• **Assignment**: Begin at the top of the following data. Copy each line exactly until you have copied the line containing "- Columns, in".

(Items from a data source)
▼▼▼

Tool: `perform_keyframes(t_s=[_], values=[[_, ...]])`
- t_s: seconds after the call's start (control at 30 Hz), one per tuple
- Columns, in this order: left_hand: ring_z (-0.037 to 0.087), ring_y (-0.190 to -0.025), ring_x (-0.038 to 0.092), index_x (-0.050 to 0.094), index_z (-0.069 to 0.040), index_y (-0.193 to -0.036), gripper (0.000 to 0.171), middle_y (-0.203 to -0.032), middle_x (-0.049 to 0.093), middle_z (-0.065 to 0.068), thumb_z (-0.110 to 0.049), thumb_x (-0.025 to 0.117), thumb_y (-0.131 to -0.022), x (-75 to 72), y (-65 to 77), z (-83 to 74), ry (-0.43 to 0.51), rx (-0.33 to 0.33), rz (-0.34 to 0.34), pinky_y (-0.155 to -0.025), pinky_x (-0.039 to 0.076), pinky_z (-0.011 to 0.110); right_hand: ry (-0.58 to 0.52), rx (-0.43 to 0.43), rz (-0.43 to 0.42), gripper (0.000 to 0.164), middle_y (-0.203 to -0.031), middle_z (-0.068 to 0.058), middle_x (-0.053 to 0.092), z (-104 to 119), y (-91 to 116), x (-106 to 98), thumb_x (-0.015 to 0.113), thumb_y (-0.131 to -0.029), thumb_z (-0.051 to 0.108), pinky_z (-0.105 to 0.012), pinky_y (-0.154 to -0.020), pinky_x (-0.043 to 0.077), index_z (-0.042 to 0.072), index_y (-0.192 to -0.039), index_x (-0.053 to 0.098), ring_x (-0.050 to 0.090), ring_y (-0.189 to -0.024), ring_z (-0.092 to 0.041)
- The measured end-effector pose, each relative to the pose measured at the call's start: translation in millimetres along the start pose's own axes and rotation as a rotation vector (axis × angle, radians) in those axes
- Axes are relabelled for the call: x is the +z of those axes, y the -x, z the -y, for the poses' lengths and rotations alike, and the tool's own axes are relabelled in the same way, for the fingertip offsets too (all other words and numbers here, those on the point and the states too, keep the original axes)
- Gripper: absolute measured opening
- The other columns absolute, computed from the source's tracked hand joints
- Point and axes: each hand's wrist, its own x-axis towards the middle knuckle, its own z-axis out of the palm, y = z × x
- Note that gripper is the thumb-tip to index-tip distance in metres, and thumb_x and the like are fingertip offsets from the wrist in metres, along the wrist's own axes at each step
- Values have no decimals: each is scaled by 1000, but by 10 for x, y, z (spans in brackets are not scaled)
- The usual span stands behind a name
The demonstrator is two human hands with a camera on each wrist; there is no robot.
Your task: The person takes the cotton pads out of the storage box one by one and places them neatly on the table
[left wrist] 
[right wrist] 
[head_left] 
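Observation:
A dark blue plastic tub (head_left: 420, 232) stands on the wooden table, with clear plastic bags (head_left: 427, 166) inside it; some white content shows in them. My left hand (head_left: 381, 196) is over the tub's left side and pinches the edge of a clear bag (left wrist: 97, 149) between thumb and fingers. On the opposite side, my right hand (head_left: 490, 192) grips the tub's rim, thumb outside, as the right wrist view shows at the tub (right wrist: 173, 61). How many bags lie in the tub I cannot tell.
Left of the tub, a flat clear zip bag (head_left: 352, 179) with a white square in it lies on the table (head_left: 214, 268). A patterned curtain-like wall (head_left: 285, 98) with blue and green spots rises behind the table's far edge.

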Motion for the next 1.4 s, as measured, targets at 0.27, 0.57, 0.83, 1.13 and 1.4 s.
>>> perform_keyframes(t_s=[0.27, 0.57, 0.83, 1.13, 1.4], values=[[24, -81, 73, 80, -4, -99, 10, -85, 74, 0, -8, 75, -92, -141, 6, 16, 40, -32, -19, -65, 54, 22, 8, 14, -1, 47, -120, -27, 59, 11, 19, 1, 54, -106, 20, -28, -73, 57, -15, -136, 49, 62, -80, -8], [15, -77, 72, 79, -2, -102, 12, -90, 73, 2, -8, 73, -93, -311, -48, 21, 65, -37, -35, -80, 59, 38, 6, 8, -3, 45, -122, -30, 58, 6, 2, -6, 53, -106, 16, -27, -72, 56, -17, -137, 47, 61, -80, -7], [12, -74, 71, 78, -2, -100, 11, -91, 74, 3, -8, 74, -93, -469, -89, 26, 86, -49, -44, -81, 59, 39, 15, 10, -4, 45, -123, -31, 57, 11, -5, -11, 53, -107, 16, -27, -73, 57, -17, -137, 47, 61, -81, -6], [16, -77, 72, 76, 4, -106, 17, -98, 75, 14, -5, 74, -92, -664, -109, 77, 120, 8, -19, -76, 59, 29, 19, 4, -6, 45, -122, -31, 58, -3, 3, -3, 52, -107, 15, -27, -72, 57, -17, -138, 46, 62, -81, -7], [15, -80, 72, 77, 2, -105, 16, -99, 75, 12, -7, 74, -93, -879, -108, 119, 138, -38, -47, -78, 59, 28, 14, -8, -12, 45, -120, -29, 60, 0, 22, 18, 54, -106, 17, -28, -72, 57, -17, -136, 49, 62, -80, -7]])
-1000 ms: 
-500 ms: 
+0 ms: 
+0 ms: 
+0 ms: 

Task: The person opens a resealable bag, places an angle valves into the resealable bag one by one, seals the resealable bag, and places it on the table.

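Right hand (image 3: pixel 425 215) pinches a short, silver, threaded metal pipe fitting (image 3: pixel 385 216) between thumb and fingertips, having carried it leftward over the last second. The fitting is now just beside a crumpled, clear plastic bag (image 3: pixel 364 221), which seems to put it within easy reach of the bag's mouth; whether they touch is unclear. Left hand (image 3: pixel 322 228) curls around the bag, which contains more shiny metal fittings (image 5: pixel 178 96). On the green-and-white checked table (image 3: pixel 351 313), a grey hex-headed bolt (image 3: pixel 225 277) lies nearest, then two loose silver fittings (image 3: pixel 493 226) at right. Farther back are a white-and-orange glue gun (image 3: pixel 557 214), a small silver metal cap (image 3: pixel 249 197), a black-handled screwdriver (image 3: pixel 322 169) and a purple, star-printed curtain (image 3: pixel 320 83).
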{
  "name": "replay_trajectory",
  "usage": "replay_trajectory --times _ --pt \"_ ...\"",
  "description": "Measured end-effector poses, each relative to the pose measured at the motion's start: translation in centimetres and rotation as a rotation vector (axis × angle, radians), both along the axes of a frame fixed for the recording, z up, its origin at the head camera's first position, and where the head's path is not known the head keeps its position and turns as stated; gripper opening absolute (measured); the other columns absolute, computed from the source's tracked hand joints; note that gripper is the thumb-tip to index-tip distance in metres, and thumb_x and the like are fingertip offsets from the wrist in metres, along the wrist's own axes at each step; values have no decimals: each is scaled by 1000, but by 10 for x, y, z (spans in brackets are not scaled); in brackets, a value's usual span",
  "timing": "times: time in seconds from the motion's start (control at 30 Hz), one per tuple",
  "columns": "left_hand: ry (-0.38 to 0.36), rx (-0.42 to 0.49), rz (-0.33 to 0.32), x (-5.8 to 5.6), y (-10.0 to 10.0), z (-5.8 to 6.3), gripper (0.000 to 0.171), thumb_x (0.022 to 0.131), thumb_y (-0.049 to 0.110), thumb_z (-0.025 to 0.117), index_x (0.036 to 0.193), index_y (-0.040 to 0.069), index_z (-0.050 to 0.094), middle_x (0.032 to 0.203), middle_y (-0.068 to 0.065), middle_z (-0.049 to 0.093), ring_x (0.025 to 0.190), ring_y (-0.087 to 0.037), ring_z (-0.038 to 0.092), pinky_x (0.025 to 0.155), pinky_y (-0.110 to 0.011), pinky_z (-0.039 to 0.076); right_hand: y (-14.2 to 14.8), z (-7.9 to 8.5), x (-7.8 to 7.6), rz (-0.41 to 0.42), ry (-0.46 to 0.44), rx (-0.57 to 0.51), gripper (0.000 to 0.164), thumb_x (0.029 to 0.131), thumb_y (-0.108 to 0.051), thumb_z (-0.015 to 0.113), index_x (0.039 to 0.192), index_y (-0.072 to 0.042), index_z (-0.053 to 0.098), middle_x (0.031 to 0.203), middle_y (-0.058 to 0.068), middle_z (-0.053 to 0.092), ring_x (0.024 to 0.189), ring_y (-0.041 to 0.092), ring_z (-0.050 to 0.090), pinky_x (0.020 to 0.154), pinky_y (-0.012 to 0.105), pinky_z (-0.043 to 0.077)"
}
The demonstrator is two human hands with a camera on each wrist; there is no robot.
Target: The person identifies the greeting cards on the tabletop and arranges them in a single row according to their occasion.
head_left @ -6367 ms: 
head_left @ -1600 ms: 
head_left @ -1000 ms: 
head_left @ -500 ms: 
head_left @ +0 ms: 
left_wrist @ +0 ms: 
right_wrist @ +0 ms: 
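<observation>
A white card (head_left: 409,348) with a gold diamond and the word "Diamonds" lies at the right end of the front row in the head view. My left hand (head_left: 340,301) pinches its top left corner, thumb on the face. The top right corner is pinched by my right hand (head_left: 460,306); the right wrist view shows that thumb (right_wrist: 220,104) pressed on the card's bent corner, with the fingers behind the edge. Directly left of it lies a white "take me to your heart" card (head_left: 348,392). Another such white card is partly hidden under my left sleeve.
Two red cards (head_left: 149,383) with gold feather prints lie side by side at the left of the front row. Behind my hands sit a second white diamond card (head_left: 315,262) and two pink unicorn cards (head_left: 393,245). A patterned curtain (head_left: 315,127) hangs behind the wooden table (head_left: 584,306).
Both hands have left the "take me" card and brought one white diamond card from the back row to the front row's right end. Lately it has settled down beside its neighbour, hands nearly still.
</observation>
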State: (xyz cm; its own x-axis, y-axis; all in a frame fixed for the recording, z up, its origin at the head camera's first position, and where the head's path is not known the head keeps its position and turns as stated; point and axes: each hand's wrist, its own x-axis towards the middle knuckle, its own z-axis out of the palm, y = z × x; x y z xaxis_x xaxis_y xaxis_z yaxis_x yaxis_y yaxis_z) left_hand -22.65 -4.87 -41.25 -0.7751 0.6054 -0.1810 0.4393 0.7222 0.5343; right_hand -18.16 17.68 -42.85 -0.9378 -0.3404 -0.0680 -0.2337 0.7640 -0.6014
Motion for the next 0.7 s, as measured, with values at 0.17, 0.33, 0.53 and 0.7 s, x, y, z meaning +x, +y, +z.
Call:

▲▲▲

• **Answer area**:
Tool: `perform_keyframes(t_s=[_], values=[[_, ...]])`
- t_s: seconds after the call's start (control at 30 Hz), one per tuple
- Columns, in this order: left_hand: ring_z (-0.037 to 0.087), ring_y (-0.190 to -0.025), ring_x (-0.038 to 0.092), index_x (-0.050 to 0.094), index_z (-0.069 to 0.040), index_y (-0.193 to -0.036), gripper (0.000 to 0.171), middle_y (-0.203 to -0.032), middle_x (-0.049 to 0.093), middle_z (-0.065 to 0.068), thumb_z (-0.110 to 0.049), thumb_x (-0.025 to 0.117), thumb_y (-0.131 to -0.022), x (-75 to 72), y (-65 to 77), z (-83 to 74), ry (-0.43 to 0.51), rx (-0.33 to 0.33), rz (-0.34 to 0.34), pinky_y (-0.155 to -0.025), pinky_x (-0.039 to 0.076), pinky_z (-0.011 to 0.110); right_hand: ry (-0.58 to 0.52), rx (-0.43 to 0.43), rz (-0.43 to 0.42), gripper (0.000 to 0.164), middle_y (-0.203 to -0.031), middle_z (-0.068 to 0.058), middle_x (-0.053 to 0.092), z (-104 to 119), y (-91 to 116), x (-106 to 98), thumb_x (-0.015 to 0.113), thumb_y (-0.131 to -0.029), thumb_z (-0.051 to 0.108), pinky_z (-0.105 to 0.012), pinky_y (-0.154 to -0.020), pinky_x (-0.043 to 0.077), index_z (-0.042 to 0.072), index_y (-0.192 to -0.039), index_x (-0.053 to 0.098), ring_x (-0.050 to 0.090), ring_y (-0.189 to -0.024), ring_z (-0.092 to 0.041)

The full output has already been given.